As I refreshed my training material in preparation for my next AMA Marketing Boot Camp, I got to thinking about the ways marketing has changed since I started teaching this program more than ten years ago.
Marketing's traditional “4 Ps” framework – Product (what you offer), Price (what you charge), Promotion (how you communicate it) and Place (where the customer obtains the product/service) – has changed significantly over the past 10+ years with the rapid growth of social media. Here are a few highlights of these changes.
Then: consumers depended on product information primarily from the manufacturer. Satisfied and dissatisfied consumers shared their joy or frustration with traditional word-of-mouth – influencing dozens, maybe even hundreds of people in their local network.

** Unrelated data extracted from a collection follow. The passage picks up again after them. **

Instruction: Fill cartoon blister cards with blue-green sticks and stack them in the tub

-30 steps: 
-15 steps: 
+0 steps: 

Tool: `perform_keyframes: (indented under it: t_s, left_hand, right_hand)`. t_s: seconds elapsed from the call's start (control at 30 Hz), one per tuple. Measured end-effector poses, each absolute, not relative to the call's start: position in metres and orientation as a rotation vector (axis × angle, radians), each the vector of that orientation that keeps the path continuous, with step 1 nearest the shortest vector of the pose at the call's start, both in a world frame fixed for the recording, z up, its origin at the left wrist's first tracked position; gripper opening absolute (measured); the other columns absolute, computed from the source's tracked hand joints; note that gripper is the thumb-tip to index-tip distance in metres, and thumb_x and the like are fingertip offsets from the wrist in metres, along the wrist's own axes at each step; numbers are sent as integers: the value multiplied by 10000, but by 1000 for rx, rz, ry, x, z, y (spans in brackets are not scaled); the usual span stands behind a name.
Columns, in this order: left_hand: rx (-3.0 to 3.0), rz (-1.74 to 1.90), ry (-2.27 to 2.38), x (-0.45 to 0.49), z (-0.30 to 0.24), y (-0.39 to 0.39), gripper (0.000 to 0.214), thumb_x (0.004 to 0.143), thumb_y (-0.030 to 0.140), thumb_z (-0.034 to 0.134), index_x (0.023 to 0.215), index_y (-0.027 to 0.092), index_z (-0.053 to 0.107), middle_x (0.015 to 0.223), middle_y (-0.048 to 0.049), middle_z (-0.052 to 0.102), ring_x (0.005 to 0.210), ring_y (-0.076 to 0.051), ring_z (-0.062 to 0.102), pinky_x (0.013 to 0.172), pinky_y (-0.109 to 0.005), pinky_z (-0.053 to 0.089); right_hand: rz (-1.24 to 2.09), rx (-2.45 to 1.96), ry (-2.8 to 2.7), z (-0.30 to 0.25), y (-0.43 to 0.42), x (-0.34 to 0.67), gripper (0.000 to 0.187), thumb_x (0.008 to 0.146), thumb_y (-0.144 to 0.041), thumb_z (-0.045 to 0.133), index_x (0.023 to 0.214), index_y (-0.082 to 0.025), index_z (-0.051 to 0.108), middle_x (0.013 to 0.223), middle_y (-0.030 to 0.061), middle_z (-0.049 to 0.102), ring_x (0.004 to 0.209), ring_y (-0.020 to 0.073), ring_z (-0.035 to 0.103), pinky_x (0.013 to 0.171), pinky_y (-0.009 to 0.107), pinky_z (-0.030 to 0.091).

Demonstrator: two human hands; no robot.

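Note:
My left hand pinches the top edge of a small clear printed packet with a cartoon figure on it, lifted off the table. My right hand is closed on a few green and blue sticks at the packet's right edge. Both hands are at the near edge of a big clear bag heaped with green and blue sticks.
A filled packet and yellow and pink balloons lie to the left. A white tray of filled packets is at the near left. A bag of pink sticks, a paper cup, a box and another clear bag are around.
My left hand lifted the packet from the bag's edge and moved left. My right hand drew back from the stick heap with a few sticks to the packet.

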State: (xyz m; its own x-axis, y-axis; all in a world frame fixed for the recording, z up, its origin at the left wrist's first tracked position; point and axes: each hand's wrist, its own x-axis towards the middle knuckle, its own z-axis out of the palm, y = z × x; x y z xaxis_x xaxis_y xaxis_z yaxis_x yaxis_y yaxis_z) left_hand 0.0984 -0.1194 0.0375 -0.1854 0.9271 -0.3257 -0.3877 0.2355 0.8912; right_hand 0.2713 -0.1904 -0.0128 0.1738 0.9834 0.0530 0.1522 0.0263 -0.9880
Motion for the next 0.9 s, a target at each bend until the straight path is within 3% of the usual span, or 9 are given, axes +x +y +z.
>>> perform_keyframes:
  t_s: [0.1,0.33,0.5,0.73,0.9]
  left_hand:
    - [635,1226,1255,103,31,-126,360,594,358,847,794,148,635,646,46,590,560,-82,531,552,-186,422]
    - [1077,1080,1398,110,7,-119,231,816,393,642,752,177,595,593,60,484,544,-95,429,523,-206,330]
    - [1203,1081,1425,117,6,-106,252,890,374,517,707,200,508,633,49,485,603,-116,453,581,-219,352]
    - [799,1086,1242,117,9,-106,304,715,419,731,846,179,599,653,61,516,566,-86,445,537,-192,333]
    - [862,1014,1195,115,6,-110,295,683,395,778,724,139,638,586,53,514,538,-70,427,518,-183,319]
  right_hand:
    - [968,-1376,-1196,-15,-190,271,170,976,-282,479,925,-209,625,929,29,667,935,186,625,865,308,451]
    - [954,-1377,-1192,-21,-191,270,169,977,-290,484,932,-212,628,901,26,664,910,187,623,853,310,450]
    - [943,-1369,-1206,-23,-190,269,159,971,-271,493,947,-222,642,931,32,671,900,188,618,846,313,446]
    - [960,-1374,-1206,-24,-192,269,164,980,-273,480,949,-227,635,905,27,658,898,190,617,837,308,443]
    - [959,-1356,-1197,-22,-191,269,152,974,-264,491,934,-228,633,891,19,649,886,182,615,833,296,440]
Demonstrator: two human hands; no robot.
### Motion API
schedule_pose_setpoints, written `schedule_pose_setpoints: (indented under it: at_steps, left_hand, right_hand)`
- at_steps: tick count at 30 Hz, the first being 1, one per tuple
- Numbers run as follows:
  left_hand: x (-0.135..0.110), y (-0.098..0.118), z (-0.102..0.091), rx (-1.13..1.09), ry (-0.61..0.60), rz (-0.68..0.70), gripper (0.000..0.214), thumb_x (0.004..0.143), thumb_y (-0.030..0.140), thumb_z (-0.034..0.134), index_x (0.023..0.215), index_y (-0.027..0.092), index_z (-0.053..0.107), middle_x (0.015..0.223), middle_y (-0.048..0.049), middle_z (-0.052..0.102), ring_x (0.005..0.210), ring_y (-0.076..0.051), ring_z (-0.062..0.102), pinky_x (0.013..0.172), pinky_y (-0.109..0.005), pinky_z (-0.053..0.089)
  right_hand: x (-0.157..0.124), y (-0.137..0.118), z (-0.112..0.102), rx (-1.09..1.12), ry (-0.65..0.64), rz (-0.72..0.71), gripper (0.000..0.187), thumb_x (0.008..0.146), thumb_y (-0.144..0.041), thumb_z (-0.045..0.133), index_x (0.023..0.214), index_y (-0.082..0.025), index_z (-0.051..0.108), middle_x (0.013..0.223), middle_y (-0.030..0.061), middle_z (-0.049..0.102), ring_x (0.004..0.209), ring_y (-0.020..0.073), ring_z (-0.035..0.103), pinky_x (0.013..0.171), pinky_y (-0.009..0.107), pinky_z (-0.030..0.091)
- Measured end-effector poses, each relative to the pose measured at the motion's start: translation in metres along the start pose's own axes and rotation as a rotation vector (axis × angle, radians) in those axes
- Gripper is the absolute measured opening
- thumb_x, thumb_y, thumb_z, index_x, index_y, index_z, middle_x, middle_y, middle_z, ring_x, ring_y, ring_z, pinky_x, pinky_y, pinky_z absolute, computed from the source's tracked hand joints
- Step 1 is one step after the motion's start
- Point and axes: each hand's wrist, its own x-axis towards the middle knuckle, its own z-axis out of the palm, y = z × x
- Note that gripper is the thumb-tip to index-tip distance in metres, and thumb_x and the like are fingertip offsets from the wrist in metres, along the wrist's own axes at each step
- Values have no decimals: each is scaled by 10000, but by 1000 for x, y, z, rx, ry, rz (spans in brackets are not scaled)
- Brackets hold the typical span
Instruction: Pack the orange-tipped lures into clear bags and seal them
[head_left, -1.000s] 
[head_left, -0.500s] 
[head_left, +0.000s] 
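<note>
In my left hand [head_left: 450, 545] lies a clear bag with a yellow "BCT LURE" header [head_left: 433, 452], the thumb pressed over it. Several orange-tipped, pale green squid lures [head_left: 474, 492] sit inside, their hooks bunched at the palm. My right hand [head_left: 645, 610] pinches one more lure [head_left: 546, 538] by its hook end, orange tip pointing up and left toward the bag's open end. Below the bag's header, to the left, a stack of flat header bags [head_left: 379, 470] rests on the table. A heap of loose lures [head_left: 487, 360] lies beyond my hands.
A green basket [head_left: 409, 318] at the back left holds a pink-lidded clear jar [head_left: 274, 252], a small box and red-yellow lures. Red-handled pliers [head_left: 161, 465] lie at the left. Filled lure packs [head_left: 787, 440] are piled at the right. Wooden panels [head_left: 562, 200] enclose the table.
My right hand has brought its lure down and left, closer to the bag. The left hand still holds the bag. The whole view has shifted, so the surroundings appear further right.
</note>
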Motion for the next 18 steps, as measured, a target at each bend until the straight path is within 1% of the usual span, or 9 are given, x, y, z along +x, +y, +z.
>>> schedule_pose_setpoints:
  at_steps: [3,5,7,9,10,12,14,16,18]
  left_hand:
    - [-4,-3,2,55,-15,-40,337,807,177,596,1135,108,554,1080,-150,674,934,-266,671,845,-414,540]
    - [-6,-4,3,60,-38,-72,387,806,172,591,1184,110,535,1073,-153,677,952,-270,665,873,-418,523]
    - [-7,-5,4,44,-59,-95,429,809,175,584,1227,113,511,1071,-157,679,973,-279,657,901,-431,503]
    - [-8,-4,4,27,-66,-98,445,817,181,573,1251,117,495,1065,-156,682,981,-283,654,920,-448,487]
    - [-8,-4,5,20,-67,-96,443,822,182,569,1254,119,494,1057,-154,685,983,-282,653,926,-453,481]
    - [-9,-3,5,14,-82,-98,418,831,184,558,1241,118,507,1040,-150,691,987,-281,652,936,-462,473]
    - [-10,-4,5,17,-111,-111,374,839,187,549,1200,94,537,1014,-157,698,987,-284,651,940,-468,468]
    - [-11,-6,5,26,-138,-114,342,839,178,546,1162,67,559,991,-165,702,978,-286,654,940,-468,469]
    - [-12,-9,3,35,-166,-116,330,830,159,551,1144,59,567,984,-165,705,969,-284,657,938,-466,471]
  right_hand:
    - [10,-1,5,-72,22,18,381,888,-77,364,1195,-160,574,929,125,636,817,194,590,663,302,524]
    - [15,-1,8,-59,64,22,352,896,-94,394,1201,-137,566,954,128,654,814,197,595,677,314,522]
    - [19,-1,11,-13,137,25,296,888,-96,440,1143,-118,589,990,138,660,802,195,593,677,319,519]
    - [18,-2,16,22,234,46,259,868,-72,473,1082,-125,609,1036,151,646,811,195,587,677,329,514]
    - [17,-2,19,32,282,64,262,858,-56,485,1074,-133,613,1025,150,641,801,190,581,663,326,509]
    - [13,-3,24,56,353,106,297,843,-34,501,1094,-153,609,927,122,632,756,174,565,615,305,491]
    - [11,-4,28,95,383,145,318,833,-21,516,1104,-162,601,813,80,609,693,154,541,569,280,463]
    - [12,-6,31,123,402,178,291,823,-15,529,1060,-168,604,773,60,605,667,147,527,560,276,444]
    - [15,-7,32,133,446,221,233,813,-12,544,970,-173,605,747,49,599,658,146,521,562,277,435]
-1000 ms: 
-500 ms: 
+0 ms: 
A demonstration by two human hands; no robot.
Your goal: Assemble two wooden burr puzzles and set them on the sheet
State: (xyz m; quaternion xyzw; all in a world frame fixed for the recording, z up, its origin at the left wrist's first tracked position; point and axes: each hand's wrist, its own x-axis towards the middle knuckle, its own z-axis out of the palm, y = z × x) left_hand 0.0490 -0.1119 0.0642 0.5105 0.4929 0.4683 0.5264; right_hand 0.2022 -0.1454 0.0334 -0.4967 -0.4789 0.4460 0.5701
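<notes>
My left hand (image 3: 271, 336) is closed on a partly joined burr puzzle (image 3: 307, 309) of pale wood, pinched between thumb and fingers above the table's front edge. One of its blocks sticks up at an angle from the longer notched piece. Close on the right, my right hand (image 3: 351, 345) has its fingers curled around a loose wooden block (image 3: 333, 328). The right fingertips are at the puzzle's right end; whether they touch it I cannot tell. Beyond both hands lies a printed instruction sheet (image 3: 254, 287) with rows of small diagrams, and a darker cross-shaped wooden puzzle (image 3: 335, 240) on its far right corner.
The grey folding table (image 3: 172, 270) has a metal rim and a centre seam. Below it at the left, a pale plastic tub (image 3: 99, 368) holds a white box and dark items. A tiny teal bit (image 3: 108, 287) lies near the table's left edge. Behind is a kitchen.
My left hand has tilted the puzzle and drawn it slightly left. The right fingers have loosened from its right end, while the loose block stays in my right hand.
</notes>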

Now: consumers rely on word-of-mouse to obtain product info and instantaneously share their experiences with millions of people in community-based and global networks.
Then: comparison price shopping took serious time and effort.
Now: it’s much faster and easier to obtain pricing info with online research and mobile apps.
Then: consumers enjoyed new-found convenience as shopping opportunities grew from bricks-and-mortar to clicks-and-mortar.
Now: consumers enjoy the any time/any place convenience of shopping and entertainment, including downloading music, movies, and books. They can also acquire knowledge via an infinite number of podcasts, webinars, and (my new favorite) TedTalks.
Then: consumers were no longer passive recipients of promotional messages as they enjoyed skipping over commercials using technology offered by digital video recorders.
Now: some consumers are increasingly immune to marketing messages, although some enjoy participating in message development (“make-your-own-commercials”) and brand advocacy (fan pages).
Technology and social media have enabled customer relationship management (CRM) to evolve from “What more can we sell to consumers?” to “How can we more effectively engage them?” Hence, the new 5th P of marketing: Participation.
I welcome your thoughts on how marketing has changed in the past 10+ years.